*** Opening INPUT DATA ***
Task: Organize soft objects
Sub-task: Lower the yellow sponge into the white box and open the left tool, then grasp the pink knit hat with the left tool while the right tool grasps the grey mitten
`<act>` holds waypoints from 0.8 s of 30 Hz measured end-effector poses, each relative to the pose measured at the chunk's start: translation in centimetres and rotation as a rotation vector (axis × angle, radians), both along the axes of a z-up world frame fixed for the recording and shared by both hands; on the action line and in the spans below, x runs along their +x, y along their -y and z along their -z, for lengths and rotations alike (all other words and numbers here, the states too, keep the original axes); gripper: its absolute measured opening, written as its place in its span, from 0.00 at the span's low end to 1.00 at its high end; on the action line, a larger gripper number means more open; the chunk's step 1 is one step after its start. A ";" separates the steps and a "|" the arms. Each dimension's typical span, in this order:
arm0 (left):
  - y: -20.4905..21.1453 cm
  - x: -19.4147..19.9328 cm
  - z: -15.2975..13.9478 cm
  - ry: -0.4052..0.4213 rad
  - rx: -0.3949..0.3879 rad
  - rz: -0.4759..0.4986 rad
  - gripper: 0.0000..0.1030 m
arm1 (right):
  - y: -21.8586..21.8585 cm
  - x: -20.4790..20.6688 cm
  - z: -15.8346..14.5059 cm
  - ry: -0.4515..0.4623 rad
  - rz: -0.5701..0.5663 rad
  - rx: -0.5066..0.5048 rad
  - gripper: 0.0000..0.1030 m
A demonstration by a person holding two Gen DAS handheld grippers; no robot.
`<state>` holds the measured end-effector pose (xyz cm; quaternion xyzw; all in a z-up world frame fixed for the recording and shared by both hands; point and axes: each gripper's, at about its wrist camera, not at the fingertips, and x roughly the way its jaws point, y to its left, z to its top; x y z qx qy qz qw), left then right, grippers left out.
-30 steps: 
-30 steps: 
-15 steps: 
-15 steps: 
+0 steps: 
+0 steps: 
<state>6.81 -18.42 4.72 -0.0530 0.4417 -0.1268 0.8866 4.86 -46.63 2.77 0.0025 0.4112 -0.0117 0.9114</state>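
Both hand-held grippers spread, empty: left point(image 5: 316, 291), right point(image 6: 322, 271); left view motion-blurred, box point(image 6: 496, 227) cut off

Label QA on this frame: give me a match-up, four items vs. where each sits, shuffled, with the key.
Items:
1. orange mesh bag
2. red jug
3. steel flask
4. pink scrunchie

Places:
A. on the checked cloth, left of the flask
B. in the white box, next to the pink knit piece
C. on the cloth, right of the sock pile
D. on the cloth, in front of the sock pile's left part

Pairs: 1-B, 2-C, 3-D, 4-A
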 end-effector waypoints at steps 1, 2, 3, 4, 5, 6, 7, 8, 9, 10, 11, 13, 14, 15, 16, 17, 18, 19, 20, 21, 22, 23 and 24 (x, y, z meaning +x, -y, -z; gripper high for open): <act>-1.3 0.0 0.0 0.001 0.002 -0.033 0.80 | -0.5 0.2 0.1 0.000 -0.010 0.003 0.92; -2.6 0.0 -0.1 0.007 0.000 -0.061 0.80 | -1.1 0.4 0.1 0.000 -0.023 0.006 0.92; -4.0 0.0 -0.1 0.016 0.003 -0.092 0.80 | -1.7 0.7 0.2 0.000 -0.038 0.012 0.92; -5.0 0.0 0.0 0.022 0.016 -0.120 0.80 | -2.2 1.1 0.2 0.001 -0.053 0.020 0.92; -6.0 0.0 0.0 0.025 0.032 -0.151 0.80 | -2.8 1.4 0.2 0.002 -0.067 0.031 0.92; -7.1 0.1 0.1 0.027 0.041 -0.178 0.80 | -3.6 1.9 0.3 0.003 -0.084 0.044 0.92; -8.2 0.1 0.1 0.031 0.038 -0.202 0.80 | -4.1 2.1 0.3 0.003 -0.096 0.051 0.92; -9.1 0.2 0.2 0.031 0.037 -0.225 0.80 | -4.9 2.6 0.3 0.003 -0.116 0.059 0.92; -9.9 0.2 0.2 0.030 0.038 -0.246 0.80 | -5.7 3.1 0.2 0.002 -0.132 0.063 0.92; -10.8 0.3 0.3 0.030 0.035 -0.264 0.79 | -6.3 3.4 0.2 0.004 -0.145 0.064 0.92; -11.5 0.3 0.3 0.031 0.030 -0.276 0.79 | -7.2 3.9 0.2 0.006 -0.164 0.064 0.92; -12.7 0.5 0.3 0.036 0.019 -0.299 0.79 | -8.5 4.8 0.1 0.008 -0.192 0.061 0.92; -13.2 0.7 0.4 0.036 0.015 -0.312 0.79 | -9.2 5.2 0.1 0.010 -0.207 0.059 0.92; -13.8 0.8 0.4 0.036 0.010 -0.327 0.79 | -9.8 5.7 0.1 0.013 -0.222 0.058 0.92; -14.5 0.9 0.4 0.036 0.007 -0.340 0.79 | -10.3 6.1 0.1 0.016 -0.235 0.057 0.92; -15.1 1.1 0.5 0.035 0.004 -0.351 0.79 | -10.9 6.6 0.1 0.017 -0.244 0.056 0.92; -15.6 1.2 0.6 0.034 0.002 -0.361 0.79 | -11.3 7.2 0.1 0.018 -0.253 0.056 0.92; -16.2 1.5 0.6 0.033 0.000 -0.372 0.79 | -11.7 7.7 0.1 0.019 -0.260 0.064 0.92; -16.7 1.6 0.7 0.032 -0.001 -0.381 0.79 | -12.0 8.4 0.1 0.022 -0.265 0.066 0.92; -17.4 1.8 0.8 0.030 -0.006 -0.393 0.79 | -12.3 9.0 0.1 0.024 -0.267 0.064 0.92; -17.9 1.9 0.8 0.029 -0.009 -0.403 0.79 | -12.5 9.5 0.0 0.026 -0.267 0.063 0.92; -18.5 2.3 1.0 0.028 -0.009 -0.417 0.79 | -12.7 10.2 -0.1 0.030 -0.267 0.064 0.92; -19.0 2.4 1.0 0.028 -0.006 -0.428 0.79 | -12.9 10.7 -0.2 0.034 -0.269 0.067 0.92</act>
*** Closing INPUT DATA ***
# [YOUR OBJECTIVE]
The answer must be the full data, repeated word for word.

# [ANSWER TO THIS TASK]
Task: Organize soft objects
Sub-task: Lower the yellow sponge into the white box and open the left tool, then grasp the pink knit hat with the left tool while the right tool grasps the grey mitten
`<act>` holds waypoints from 0.8 s of 30 Hz measured end-effector poses, each relative to the pose measured at the chunk's start: translation in centimetres and rotation as a rotation vector (axis × angle, radians), both along the axes of a z-up world frame fixed for the recording and shared by both hands; on the action line and in the spans below, x runs along their +x, y along their -y and z along their -z, for lengths and rotations alike (all other words and numbers here, the states too, keep the original axes); gripper: its absolute measured opening, written as its place in its span, from 0.00 at the span's low end to 1.00 at its high end; on the action line, a larger gripper number means more open; the chunk's step 1 is one step after its start. A ";" separates the steps and a "|" the arms. Each dimension's typical span, in this order:
arm0 (left):
  - y: -20.4905..21.1453 cm
  - x: -19.4147..19.9328 cm
  - z: -15.2975..13.9478 cm
  - ry: -0.4052..0.4213 rad
  - rx: -0.3949..0.3879 rad
  - rz: -0.4759..0.4986 rad
  - gripper: 0.0000..0.1030 m
arm1 (right):
  - y: -21.8586..21.8585 cm
  - x: -20.4790..20.6688 cm
  - z: -15.8346..14.5059 cm
  - ry: -0.4515..0.4623 rad
  - rz: -0.5701..0.5663 rad
  - rx: -0.5066..0.5048 rad
  - gripper: 0.0000..0.1030 m
A demonstration by a person holding two Gen DAS handheld grippers; no robot.
`<state>` holds the measured end-effector pose (xyz cm; quaternion xyzw; all in a z-up world frame fixed for the recording and shared by both hands; point and axes: each gripper's, at about its wrist camera, not at the fingertips, and x roughly the way its jaws point, y to its left, z to its top; x y z qx qy qz qw), left then right, grippers left out.
-30 steps: 
-30 steps: 
-15 steps: 
-15 steps: 
+0 steps: 
+0 steps: 
<state>6.81 -18.42 4.72 -0.0530 0.4417 -0.1268 0.8866 4.86 -46.63 2.77 0.0025 0.4112 -0.0117 0.9114</state>
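Both hand-held grippers spread, empty: left point(image 5: 316, 291), right point(image 6: 322, 271); left view motion-blurred, box point(image 6: 496, 227) cut off

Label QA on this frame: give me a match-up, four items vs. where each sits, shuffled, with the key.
Items:
1. orange mesh bag
2. red jug
3. steel flask
4. pink scrunchie

Places:
A. on the checked cloth, left of the flask
B. in the white box, next to the pink knit piece
C. on the cloth, right of the sock pile
D. on the cloth, in front of the sock pile's left part

Pairs: 1-B, 2-C, 3-D, 4-A
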 end-effector waypoints at steps 1, 2, 3, 4, 5, 6, 7, 8, 9, 10, 11, 13, 14, 15, 16, 17, 18, 19, 20, 21, 22, 23 and 24 (x, y, z meaning +x, -y, -z; gripper high for open): <act>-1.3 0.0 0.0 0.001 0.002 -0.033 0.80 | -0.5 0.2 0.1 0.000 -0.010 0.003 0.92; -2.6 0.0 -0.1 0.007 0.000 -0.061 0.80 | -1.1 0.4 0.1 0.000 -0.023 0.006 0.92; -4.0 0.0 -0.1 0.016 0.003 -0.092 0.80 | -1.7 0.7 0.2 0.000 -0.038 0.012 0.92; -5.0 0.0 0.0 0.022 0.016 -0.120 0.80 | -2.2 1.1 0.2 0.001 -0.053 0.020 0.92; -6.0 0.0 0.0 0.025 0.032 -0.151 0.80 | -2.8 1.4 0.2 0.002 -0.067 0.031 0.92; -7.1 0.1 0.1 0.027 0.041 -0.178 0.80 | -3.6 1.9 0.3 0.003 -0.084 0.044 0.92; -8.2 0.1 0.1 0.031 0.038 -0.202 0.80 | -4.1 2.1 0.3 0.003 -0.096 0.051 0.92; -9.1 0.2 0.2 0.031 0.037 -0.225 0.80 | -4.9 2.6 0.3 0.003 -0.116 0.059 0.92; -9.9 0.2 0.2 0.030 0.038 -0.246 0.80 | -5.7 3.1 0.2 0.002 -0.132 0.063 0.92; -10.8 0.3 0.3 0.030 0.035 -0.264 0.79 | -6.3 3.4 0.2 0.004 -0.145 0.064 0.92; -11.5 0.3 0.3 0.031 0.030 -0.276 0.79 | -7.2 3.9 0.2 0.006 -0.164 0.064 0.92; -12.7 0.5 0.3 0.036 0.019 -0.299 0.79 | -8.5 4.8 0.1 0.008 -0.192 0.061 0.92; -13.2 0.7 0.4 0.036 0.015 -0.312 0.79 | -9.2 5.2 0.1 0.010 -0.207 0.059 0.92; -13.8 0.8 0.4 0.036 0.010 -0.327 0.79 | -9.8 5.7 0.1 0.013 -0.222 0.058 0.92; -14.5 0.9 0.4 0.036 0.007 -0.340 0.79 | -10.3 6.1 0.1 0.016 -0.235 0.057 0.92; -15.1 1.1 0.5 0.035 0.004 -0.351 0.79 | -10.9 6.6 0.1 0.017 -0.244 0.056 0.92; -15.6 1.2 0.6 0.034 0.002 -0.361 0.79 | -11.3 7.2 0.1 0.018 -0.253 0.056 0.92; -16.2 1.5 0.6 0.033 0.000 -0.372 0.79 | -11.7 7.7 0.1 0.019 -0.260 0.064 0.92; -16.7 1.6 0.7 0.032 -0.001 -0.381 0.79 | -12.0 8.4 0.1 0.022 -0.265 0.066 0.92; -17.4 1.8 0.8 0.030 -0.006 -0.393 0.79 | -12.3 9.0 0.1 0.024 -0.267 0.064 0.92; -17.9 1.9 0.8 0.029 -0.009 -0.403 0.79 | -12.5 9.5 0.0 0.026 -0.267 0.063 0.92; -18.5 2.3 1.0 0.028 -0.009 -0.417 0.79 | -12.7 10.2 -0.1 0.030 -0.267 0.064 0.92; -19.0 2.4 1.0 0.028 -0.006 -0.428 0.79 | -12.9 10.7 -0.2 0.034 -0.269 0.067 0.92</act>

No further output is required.